## Work task:
Return each of the entries below precisely as it appears.
----------
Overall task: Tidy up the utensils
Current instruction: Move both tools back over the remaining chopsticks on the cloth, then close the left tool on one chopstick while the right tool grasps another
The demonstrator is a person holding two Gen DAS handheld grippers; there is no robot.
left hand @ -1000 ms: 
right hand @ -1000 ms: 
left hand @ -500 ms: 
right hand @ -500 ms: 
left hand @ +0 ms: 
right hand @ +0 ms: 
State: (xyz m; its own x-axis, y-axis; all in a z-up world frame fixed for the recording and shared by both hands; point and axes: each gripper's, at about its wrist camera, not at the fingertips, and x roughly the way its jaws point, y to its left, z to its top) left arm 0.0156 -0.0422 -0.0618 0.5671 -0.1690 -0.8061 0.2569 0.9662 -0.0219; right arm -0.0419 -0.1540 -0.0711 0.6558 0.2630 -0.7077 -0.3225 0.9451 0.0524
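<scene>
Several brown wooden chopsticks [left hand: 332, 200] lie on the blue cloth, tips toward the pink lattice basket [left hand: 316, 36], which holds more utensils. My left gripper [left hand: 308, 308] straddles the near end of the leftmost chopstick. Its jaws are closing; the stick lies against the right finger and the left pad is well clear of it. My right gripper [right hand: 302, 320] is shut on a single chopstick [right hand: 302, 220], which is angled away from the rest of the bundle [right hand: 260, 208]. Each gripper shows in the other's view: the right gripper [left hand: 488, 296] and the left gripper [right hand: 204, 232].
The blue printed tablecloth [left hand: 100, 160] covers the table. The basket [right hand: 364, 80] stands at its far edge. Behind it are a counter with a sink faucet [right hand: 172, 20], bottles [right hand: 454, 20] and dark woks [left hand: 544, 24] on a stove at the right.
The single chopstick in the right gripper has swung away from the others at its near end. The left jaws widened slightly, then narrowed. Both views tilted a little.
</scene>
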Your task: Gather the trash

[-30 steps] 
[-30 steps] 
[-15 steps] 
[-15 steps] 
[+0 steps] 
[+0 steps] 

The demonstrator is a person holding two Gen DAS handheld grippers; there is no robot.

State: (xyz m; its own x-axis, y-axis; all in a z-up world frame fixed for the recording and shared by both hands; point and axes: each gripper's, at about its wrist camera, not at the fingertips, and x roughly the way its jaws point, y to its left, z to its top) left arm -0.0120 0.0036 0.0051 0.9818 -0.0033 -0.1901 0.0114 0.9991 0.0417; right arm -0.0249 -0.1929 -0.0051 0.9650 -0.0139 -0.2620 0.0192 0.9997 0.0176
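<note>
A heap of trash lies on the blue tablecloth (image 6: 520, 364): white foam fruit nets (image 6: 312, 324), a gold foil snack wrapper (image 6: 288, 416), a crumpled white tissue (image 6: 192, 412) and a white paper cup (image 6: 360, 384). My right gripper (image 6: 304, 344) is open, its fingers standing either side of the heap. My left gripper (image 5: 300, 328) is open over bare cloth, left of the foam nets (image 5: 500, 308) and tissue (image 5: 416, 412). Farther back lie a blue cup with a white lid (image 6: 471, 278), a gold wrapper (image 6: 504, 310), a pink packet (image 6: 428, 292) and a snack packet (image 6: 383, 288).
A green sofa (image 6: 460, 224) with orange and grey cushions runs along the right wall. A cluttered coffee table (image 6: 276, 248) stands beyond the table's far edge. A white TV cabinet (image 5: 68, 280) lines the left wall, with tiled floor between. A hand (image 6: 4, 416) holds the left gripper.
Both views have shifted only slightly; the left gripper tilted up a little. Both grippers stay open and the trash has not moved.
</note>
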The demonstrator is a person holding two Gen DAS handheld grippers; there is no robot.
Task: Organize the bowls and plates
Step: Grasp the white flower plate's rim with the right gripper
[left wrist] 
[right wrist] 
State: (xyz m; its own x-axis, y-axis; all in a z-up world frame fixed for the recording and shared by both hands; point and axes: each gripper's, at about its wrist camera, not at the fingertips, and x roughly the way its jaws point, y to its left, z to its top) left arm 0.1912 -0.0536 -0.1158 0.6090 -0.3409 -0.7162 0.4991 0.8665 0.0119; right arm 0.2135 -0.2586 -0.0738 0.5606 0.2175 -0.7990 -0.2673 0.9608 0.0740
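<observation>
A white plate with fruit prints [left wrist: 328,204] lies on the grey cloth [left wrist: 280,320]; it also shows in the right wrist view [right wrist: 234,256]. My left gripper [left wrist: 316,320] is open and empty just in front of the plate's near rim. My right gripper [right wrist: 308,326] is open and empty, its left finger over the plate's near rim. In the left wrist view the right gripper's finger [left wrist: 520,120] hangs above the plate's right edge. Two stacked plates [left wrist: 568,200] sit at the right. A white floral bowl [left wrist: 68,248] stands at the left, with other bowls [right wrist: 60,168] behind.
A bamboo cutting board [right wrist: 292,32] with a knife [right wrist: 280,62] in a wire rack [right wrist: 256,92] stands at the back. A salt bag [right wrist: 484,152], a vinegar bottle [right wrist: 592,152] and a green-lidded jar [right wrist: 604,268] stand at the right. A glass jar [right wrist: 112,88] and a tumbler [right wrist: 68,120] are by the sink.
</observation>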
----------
## Task response:
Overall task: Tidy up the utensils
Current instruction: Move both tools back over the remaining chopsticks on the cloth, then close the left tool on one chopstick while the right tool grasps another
The demonstrator is a person holding two Gen DAS handheld grippers; there is no robot.
left hand @ -1000 ms: 
right hand @ -1000 ms: 
left hand @ -500 ms: 
right hand @ -500 ms: 
left hand @ +0 ms: 
right hand @ +0 ms: 
State: (xyz m; its own x-axis, y-axis; all in a z-up world frame fixed for the recording and shared by both hands; point and axes: each gripper's, at about its wrist camera, not at the fingertips, and x roughly the way its jaws point, y to its left, z to its top) left arm 0.0156 -0.0422 -0.0618 0.5671 -0.1690 -0.8061 0.2569 0.9662 -0.0219; right arm -0.0419 -0.1540 -0.0711 0.6558 0.2630 -0.7077 -0.3225 0.9451 0.0524
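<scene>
Several brown wooden chopsticks [left hand: 332, 200] lie on the blue cloth, tips toward the pink lattice basket [left hand: 316, 36], which holds more utensils. My left gripper [left hand: 308, 308] straddles the near end of the leftmost chopstick. Its jaws are closing; the stick lies against the right finger and the left pad is well clear of it. My right gripper [right hand: 302, 320] is shut on a single chopstick [right hand: 302, 220], which is angled away from the rest of the bundle [right hand: 260, 208]. Each gripper shows in the other's view: the right gripper [left hand: 488, 296] and the left gripper [right hand: 204, 232].
The blue printed tablecloth [left hand: 100, 160] covers the table. The basket [right hand: 364, 80] stands at its far edge. Behind it are a counter with a sink faucet [right hand: 172, 20], bottles [right hand: 454, 20] and dark woks [left hand: 544, 24] on a stove at the right.
The single chopstick in the right gripper has swung away from the others at its near end. The left jaws widened slightly, then narrowed. Both views tilted a little.
</scene>
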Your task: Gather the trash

[-30 steps] 
[-30 steps] 
[-15 steps] 
[-15 steps] 
[+0 steps] 
[+0 steps] 

The demonstrator is a person holding two Gen DAS handheld grippers; there is no robot.

State: (xyz m; its own x-axis, y-axis; all in a z-up world frame fixed for the recording and shared by both hands; point and axes: each gripper's, at about its wrist camera, not at the fingertips, and x roughly the way its jaws point, y to its left, z to its top) left arm -0.0120 0.0036 0.0051 0.9818 -0.0033 -0.1901 0.0114 0.9991 0.0417; right arm -0.0249 -0.1929 -0.0051 0.9650 -0.0139 -0.2620 0.0192 0.9997 0.0176
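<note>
A heap of trash lies on the blue tablecloth (image 6: 520, 364): white foam fruit nets (image 6: 312, 324), a gold foil snack wrapper (image 6: 288, 416), a crumpled white tissue (image 6: 192, 412) and a white paper cup (image 6: 360, 384). My right gripper (image 6: 304, 344) is open, its fingers standing either side of the heap. My left gripper (image 5: 300, 328) is open over bare cloth, left of the foam nets (image 5: 500, 308) and tissue (image 5: 416, 412). Farther back lie a blue cup with a white lid (image 6: 471, 278), a gold wrapper (image 6: 504, 310), a pink packet (image 6: 428, 292) and a snack packet (image 6: 383, 288).
A green sofa (image 6: 460, 224) with orange and grey cushions runs along the right wall. A cluttered coffee table (image 6: 276, 248) stands beyond the table's far edge. A white TV cabinet (image 5: 68, 280) lines the left wall, with tiled floor between. A hand (image 6: 4, 416) holds the left gripper.
Both views have shifted only slightly; the left gripper tilted up a little. Both grippers stay open and the trash has not moved.
</note>
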The demonstrator is a person holding two Gen DAS handheld grippers; there is no robot.
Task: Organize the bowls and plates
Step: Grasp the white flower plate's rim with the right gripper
[left wrist] 
[right wrist] 
State: (xyz m; its own x-axis, y-axis; all in a z-up world frame fixed for the recording and shared by both hands; point and axes: each gripper's, at about its wrist camera, not at the fingertips, and x roughly the way its jaws point, y to its left, z to its top) left arm 0.1912 -0.0536 -0.1158 0.6090 -0.3409 -0.7162 0.4991 0.8665 0.0119; right arm 0.2135 -0.2586 -0.0738 0.5606 0.2175 -0.7990 -0.2673 0.9608 0.0740
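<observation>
A white plate with fruit prints [left wrist: 328,204] lies on the grey cloth [left wrist: 280,320]; it also shows in the right wrist view [right wrist: 234,256]. My left gripper [left wrist: 316,320] is open and empty just in front of the plate's near rim. My right gripper [right wrist: 308,326] is open and empty, its left finger over the plate's near rim. In the left wrist view the right gripper's finger [left wrist: 520,120] hangs above the plate's right edge. Two stacked plates [left wrist: 568,200] sit at the right. A white floral bowl [left wrist: 68,248] stands at the left, with other bowls [right wrist: 60,168] behind.
A bamboo cutting board [right wrist: 292,32] with a knife [right wrist: 280,62] in a wire rack [right wrist: 256,92] stands at the back. A salt bag [right wrist: 484,152], a vinegar bottle [right wrist: 592,152] and a green-lidded jar [right wrist: 604,268] stand at the right. A glass jar [right wrist: 112,88] and a tumbler [right wrist: 68,120] are by the sink.
</observation>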

The answer given above is the complete response.